Publication ,  Journal Article
Friedman, DZP; Schwartz, IS
Published in: J Fungi (Basel)
July 20, 2019

: The landscape of clinical mycology is constantly changing. New therapies for malignant and autoimmune diseases have led to new risk factors for unusual mycoses. Invasive candidiasis is increasingly caused by non-albicans Candida spp., including C. auris, a multidrug-resistant yeast with the potential for nosocomial transmission that has rapidly spread globally. The use of mould-active antifungal prophylaxis in patients with cancer or transplantation has decreased the incidence of invasive fungal disease, but shifted the balance of mould disease in these patients to those from non-fumigatus Aspergillus species, Mucorales, and Scedosporium/Lomentospora spp.

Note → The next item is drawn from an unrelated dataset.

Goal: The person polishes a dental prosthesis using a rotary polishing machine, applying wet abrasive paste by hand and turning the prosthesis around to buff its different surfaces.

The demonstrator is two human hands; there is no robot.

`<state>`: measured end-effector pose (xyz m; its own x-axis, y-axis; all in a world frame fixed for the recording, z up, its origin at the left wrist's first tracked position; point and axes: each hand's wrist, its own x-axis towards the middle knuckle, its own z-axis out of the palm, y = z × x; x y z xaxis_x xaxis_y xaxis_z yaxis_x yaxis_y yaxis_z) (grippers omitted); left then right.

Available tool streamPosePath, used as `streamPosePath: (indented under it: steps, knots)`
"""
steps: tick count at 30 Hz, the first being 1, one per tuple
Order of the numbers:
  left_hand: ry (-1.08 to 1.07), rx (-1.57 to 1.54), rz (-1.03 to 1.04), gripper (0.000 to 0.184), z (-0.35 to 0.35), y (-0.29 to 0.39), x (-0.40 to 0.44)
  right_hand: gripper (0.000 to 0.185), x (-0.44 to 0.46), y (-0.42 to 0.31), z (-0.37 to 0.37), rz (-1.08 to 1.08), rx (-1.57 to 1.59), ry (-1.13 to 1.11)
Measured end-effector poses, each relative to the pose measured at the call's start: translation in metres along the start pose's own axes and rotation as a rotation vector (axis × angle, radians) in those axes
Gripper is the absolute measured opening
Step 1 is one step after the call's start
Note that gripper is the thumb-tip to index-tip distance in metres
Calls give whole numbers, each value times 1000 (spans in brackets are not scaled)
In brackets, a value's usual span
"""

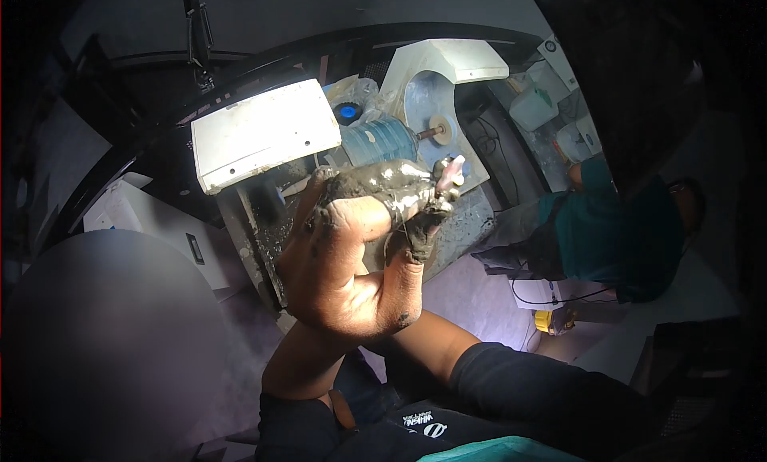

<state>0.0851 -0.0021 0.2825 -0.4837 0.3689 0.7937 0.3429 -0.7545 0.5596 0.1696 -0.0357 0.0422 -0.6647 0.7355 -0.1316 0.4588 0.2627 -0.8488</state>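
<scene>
My left hand (343, 270) is raised in the middle of the view, its fingers curled and its fingertips and thumb tip smeared with wet grey paste. They close on a small pinkish and pale piece (452, 174), partly coated in the same paste; its exact shape is unclear. Paste-covered fingers (375, 182) lie just above, and I cannot tell which hand they belong to. My right forearm (439, 342) runs up behind the left hand, which hides most of my right hand.
Behind the hands are a white machine cover (268, 134), a clear blue bottle (379, 140) on its side and a white hood (463, 60) over a pale wheel (442, 130). A co-worker in a teal top (611, 230) is at the right. A rounded blurred shape (112, 342) fills the lower left.
</scene>
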Motion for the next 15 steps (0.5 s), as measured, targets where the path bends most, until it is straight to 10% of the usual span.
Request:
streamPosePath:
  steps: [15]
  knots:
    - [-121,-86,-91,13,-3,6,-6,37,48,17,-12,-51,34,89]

The agricultural application of triazole pesticides has driven an emergence of azole-resistant A. fumigatus in environmental and clinical isolates. The widespread use of topical antifungals with corticosteroids in India has resulted in Trichophyton mentagrophytes causing recalcitrant dermatophytosis. New dimorphic fungal pathogens have emerged, including Emergomyces, which cause disseminated mycoses globally, primarily in HIV infected patients, and Blastomyces helicus and B. percursus, causes of atypical blastomycosis in western parts of North America and in Africa, respectively. In North America, regions of geographic risk for coccidioidomycosis, histoplasmosis, and blastomycosis have expanded, possibly related to climate change. In Brazil, zoonotic sporotrichosis caused by Sporothrix brasiliensis has emerged as an important disease of felines and people.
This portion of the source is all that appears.